§ HOW TO COMPLETE THIS TASK:
What lines of the material below hold the string "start"? Copy them out.

+---+

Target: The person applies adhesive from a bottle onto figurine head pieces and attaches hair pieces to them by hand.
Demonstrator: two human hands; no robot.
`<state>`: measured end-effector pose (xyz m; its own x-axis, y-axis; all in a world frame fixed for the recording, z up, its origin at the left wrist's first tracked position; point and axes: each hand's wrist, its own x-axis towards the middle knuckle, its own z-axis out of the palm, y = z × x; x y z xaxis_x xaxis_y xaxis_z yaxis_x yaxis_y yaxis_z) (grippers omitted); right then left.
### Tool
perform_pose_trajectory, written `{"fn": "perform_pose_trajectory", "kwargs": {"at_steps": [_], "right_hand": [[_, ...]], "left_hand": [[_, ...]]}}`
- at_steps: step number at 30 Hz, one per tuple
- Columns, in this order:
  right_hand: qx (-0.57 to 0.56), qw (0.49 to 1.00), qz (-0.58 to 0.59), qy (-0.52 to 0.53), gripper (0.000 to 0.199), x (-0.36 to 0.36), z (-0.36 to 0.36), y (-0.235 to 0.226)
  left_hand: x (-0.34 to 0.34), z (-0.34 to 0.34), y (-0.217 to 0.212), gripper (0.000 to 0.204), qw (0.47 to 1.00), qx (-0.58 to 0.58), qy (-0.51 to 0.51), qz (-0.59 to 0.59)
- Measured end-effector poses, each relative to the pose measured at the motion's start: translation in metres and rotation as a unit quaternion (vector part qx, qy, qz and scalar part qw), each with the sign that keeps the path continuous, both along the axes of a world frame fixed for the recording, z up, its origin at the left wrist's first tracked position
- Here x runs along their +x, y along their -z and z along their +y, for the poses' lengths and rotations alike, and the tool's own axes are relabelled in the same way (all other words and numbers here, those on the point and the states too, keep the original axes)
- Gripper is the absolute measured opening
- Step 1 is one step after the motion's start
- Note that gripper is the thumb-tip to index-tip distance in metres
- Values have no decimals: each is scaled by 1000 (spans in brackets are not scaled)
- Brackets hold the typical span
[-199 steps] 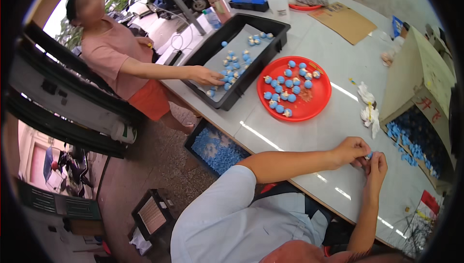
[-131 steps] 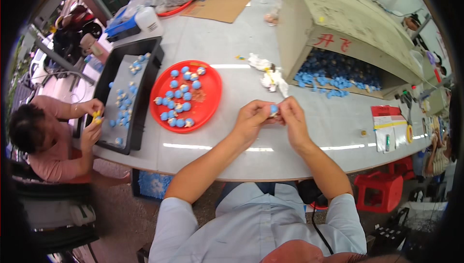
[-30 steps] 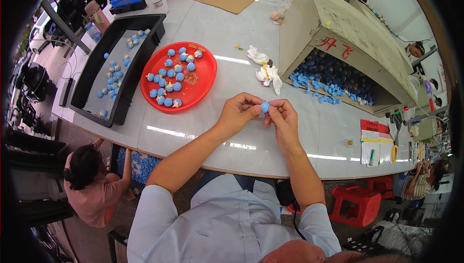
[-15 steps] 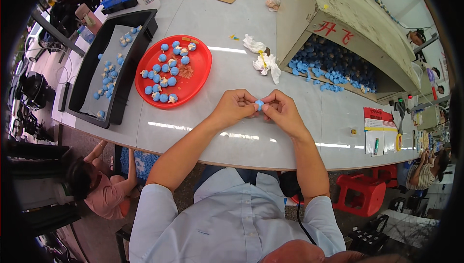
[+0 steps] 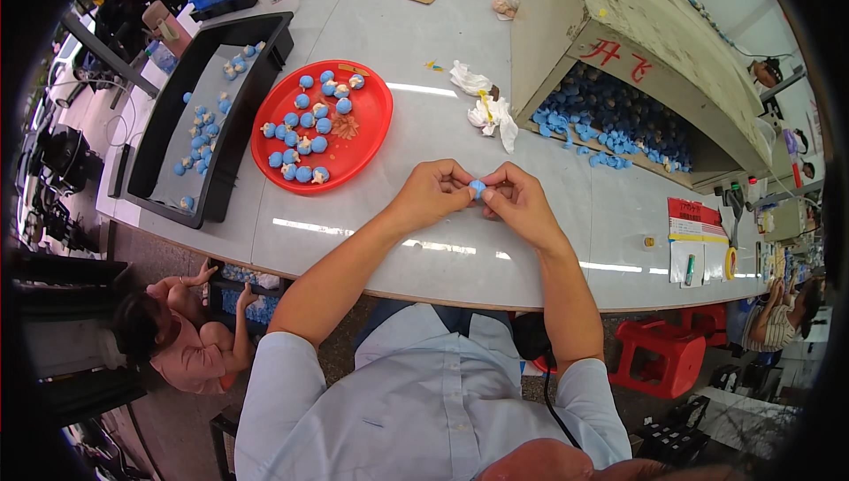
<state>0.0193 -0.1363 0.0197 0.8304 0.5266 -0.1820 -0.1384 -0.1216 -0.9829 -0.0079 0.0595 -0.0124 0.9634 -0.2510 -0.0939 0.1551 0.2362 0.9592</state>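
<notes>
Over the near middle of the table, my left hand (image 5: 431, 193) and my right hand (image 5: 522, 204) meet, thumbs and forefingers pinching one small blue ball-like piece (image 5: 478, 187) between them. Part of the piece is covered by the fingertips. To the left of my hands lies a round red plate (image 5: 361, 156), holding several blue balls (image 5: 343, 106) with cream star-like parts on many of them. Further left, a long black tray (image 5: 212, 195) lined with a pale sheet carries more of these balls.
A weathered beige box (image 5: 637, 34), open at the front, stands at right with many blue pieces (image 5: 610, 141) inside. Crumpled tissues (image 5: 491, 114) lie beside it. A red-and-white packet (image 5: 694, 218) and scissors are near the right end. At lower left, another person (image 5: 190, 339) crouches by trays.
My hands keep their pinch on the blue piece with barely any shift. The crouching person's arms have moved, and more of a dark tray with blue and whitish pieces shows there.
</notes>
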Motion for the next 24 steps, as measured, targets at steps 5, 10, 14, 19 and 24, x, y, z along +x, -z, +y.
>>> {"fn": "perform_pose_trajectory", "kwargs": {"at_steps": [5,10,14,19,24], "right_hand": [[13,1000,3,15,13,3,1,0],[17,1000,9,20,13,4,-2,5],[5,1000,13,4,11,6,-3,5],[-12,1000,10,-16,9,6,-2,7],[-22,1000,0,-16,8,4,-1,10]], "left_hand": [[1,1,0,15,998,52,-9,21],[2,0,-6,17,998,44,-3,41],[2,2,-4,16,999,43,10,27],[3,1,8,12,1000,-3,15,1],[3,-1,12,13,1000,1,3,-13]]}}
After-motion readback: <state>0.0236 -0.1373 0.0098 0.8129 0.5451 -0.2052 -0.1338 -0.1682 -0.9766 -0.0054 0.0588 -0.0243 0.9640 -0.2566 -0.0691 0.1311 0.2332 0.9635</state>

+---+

§ PROBLEM SOLUTION:
- Measured end-effector poses, each relative to the pose measured at the motion's start: translation in metres and rotation as a unit quaternion (vector part qx, qy, qz and scalar part qw), each with the sign that keeps the path continuous, both along the axes of a world frame fixed for the recording, z up, its origin at the left wrist's first tracked position
- Step 1 is one step after the motion's start

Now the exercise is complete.